Почему на протяжении многих десятилетий в советской историографии фигурировали сугубо «февраль» и «октябрь», а словосочетание «русская революция» не применялось? Да потому, что с одной стороны пропагандистам необходимо было показать, что события, происходившие в эти месяцы в 1917 году, являются пресловутыми «звеньями одной цепи», а с другой стороны, требовалось делать акцент на то, что дальнейшие «великие потрясения и великие победы» связаны сугубо со строительством «светлого будущего» принципиально новой исторической общностью, которая носит название «советский народ». Но после опубликования огромного множества документов и просто воспоминаний очевидцев тех событий, свидетельствующих о чудовищном характере репрессий, обрушившихся на страну после злополучного октябрьского переворота и длившиеся многие десятилетия, возникла необходимость в морально-этической оценке тех бесчинств и преступлений. На какую же социальную группу или на какое сообщество извергов списать все эти безобразия? И чтобы проявить толерантность, решили списать на сам объект постоянных и жутких репрессий — на русский народ. И вот по истечении ста лет, опять и опять раздаются недоуменные вопросы: что же стряслось с огромной страной, с ее жителями в приснопамятном 1917 году? Что случилось с обществом, традиционно примыкавшим к православию и отчасти к исламу? Почему были уничтожены все погосты, взорваны тысячи храмов и начисто стерта память обо всех предыдущих поколениях? Кто же мы? Неужели, действительно, дикие скифы с жадными раскосыми глазами?

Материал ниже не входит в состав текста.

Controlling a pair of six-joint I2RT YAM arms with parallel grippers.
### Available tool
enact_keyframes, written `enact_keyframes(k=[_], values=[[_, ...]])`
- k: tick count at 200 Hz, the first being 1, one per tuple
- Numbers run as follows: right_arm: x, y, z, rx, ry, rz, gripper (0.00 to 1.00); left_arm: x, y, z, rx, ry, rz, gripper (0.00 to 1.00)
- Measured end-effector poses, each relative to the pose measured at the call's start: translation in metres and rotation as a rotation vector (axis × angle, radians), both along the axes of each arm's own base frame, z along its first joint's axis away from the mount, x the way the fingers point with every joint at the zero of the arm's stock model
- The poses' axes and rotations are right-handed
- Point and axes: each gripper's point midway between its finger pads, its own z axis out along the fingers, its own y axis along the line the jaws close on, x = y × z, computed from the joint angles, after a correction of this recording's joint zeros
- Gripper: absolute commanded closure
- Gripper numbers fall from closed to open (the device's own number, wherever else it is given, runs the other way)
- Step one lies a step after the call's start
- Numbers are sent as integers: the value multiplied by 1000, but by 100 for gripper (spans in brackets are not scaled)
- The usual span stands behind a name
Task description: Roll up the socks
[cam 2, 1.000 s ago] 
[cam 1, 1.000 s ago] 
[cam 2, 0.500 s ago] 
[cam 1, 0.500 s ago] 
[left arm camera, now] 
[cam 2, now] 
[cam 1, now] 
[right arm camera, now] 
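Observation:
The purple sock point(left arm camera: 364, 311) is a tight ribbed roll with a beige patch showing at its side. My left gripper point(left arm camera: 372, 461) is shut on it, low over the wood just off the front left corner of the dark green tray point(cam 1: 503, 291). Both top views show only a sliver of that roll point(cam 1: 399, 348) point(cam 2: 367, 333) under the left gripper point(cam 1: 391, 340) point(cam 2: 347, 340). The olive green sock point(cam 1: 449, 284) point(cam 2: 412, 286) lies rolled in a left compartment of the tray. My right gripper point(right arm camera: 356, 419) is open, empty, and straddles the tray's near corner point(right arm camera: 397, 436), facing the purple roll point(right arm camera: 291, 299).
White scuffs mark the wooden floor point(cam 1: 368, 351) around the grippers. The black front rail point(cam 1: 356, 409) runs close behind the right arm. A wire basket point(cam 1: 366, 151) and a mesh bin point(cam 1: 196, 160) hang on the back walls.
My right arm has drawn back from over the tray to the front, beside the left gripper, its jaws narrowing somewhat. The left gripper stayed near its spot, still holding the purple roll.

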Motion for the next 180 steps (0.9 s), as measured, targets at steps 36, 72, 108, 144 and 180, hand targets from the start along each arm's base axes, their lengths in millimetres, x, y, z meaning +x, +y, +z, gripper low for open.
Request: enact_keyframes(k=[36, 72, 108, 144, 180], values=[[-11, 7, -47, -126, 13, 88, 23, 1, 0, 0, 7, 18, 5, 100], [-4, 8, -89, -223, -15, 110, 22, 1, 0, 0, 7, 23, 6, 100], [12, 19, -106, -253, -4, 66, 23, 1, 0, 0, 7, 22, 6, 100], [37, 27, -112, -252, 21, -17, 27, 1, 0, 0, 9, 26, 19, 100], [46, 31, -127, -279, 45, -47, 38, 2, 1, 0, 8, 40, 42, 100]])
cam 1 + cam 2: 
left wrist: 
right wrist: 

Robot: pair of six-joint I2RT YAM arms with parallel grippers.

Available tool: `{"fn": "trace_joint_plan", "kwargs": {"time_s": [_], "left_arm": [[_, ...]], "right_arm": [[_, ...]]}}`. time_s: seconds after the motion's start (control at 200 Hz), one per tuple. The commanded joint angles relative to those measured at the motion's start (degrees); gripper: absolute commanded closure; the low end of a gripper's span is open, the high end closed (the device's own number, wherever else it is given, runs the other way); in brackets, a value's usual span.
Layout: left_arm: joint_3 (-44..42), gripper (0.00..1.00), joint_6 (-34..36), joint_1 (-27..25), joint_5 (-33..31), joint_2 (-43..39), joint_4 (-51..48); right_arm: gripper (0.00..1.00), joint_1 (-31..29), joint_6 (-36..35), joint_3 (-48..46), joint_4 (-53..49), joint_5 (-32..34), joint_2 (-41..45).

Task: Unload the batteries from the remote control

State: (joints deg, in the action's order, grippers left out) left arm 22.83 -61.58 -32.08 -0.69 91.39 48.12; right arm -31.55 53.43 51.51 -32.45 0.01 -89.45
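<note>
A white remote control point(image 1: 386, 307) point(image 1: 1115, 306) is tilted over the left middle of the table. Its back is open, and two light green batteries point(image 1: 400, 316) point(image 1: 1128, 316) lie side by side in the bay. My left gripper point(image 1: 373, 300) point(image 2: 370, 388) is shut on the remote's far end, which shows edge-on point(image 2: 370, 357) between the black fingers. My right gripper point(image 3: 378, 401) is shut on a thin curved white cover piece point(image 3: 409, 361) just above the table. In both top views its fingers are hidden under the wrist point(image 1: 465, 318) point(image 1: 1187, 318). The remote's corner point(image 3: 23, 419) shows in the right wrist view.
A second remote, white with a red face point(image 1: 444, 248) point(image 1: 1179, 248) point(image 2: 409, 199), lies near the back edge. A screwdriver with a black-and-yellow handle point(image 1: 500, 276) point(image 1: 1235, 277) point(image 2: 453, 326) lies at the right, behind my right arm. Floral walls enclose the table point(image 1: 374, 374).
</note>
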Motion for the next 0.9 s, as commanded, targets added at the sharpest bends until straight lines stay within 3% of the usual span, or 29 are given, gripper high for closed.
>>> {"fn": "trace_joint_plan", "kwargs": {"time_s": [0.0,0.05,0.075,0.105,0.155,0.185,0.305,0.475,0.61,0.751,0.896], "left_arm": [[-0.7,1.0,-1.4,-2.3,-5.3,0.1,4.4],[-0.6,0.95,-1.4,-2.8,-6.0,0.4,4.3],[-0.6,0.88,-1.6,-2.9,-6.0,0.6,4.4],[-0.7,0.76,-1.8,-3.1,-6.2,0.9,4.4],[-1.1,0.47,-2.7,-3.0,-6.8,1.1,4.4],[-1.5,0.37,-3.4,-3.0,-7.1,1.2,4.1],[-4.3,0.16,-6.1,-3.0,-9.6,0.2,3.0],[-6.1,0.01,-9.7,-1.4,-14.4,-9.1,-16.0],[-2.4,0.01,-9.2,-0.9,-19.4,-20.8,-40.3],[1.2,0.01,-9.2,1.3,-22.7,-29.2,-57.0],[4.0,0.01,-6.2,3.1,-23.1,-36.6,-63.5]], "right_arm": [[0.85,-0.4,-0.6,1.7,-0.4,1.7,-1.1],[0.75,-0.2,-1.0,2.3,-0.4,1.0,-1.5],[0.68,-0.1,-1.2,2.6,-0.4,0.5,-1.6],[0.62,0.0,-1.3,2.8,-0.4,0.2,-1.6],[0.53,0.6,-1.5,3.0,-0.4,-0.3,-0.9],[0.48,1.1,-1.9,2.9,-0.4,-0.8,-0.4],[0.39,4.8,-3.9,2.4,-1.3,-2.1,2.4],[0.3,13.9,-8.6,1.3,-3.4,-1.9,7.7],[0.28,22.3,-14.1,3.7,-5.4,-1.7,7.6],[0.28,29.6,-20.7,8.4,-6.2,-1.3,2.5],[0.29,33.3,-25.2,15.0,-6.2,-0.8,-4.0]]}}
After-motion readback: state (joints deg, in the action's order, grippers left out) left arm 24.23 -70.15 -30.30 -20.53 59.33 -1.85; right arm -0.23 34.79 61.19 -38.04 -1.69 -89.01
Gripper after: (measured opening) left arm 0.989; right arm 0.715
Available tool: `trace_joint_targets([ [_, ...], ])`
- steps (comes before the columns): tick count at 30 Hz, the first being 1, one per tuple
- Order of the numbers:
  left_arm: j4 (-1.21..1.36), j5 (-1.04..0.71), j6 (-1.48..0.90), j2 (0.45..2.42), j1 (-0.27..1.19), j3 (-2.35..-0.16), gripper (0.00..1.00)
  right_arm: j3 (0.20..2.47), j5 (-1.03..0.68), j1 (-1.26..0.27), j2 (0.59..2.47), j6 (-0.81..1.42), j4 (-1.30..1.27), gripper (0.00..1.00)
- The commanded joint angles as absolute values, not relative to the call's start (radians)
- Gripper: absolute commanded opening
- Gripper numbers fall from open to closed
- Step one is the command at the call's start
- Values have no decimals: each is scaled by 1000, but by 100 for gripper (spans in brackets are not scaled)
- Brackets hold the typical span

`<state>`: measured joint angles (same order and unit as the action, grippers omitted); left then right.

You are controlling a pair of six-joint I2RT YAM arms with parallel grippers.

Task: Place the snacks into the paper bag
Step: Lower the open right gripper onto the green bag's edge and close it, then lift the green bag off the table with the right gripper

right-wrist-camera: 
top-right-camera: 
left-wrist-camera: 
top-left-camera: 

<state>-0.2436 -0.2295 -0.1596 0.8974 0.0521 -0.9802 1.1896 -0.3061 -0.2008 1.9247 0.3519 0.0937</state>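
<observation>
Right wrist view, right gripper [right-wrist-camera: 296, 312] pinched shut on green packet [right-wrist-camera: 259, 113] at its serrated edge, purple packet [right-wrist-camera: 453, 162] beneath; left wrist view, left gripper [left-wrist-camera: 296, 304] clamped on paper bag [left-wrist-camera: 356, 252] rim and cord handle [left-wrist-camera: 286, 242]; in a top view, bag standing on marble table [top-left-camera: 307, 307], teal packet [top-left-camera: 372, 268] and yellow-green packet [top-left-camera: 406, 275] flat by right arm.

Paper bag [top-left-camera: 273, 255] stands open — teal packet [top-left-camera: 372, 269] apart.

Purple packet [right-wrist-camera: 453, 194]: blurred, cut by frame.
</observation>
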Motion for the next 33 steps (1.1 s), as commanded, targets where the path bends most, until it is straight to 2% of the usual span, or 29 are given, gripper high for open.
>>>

Поразительно и то, что спустя век после «великих потрясений» тысячи улиц носят имена Маркса, Энгельса, Свердлова, Урицкого и прочих идеологов и организаторов событий, в ходе которых кровь лилась как водица. А мавзолей на Красной площади бережно хранит мумию создателя советского государства, того самого государства, которого давно уже нет. Липкая мутность никак не развеется над Россией, до сих пор обскурантизм возведен в ранг добродетели, а сменяющимся поколениям русских публицистов приходится буквально руками разгонять удушающие миазмы марксистской пропаганды.
Как только представилась возможность (в начале 90-х годов минувшего века), все так называемые союзные республики дистанцировались от вибраций, излучений и распоряжений, идущих из Москвы. Точно также разбежалась в разные стороны давно не мытая, засаленная и грязная посуда от нерадивой хозяйки (пересказываю сюжет детской сказки К. Чуковского «Федорино горе»). Но, если в детской сказке распустехе Федоре все же удалось как-то уговорить посуду вернуться домой, то в политике действуют более жесткие правила: Россия оказалась в плотном кольце откровенных недоброжелателей, стремящихся выкарабкаться из жуткого советского «котлована». Миллионы людей тщетно тужатся вспомнить «имя свое», беспомощно блуждают в чащобе несуразностей, злобной клеветы нацеленной на экскрементацию прошлого Российской империи, но другие миллионы людей по-прежнему уютно и комфортно чувствуют себя в затхлом углу, а точнее — в историческом тупике, в котором оказалась страна.